● Problem requirements
Word for word, set down the full listing below.

#### Collected data

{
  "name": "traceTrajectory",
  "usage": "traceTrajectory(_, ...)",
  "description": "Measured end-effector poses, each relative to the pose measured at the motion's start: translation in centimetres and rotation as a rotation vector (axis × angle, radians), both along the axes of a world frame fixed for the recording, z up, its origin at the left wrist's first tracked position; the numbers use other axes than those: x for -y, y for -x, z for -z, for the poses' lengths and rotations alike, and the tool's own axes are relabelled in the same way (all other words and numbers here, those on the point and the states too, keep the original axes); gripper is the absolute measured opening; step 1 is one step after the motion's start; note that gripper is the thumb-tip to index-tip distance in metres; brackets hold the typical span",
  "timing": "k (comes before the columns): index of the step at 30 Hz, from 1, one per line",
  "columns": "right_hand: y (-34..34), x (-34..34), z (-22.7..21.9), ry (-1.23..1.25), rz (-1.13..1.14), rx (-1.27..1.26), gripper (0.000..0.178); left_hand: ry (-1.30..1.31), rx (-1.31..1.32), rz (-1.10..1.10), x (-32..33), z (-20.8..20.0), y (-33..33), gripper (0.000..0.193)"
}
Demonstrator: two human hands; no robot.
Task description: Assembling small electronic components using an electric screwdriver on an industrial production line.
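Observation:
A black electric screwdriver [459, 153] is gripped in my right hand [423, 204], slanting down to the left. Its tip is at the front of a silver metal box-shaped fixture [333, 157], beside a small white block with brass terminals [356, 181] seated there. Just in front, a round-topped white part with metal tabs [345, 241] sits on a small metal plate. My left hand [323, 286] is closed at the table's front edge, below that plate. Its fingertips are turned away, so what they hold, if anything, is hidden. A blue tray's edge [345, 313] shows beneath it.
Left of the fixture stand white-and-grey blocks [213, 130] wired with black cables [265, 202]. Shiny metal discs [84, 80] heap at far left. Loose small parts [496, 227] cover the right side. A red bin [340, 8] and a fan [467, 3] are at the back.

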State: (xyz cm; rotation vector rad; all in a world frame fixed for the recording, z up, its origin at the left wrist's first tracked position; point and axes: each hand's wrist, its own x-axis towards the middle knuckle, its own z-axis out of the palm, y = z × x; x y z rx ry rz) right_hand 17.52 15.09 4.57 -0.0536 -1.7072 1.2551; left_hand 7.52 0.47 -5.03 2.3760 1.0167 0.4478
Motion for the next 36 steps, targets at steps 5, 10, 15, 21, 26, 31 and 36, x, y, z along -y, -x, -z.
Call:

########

● Answer space
{
  "name": "traceTrajectory",
  "usage": "traceTrajectory(_, ...)",
  "description": "Measured end-effector poses, each relative to the pose measured at the motion's start: translation in centimetres and rotation as a rotation vector (axis × angle, radians), both along the axes of a world frame fixed for the recording, z up, its origin at the left wrist's first tracked position; the numbers use other axes than those: x for -y, y for -x, z for -z, for the poses' lengths and rotations alike, and the tool's own axes are relabelled in the same way (all other words and numbers here, those on the point and the states too, keep the original axes); gripper is the absolute measured opening; step 1 is one step after the motion's start; note that gripper is the thumb-tip to index-tip distance in metres; brackets hold the typical span",
  "timing": "k (comes before the columns): index of the step at 30 Hz, from 1, one per line",
  "columns": "right_hand: y (-34..34), x (-34..34), z (-22.7..21.9), ry (-1.23..1.25), rz (-1.13..1.14), rx (-1.27..1.26), gripper (0.000..0.178); left_hand: ry (-1.30..1.31), rx (-1.31..1.32), rz (-1.10..1.10), x (-32..33), z (-20.8..20.0), y (-33..33), gripper (0.000..0.193)"
}
Demonstrator: two human hands; no robot.
Task description: Assembling small electronic components using an electric screwdriver on an industrial production line.
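Observation:
A black electric screwdriver [459, 153] is gripped in my right hand [423, 204], slanting down to the left. Its tip is at the front of a silver metal box-shaped fixture [333, 157], beside a small white block with brass terminals [356, 181] seated there. Just in front, a round-topped white part with metal tabs [345, 241] sits on a small metal plate. My left hand [323, 286] is closed at the table's front edge, below that plate. Its fingertips are turned away, so what they hold, if anything, is hidden. A blue tray's edge [345, 313] shows beneath it.
Left of the fixture stand white-and-grey blocks [213, 130] wired with black cables [265, 202]. Shiny metal discs [84, 80] heap at far left. Loose small parts [496, 227] cover the right side. A red bin [340, 8] and a fan [467, 3] are at the back.
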
State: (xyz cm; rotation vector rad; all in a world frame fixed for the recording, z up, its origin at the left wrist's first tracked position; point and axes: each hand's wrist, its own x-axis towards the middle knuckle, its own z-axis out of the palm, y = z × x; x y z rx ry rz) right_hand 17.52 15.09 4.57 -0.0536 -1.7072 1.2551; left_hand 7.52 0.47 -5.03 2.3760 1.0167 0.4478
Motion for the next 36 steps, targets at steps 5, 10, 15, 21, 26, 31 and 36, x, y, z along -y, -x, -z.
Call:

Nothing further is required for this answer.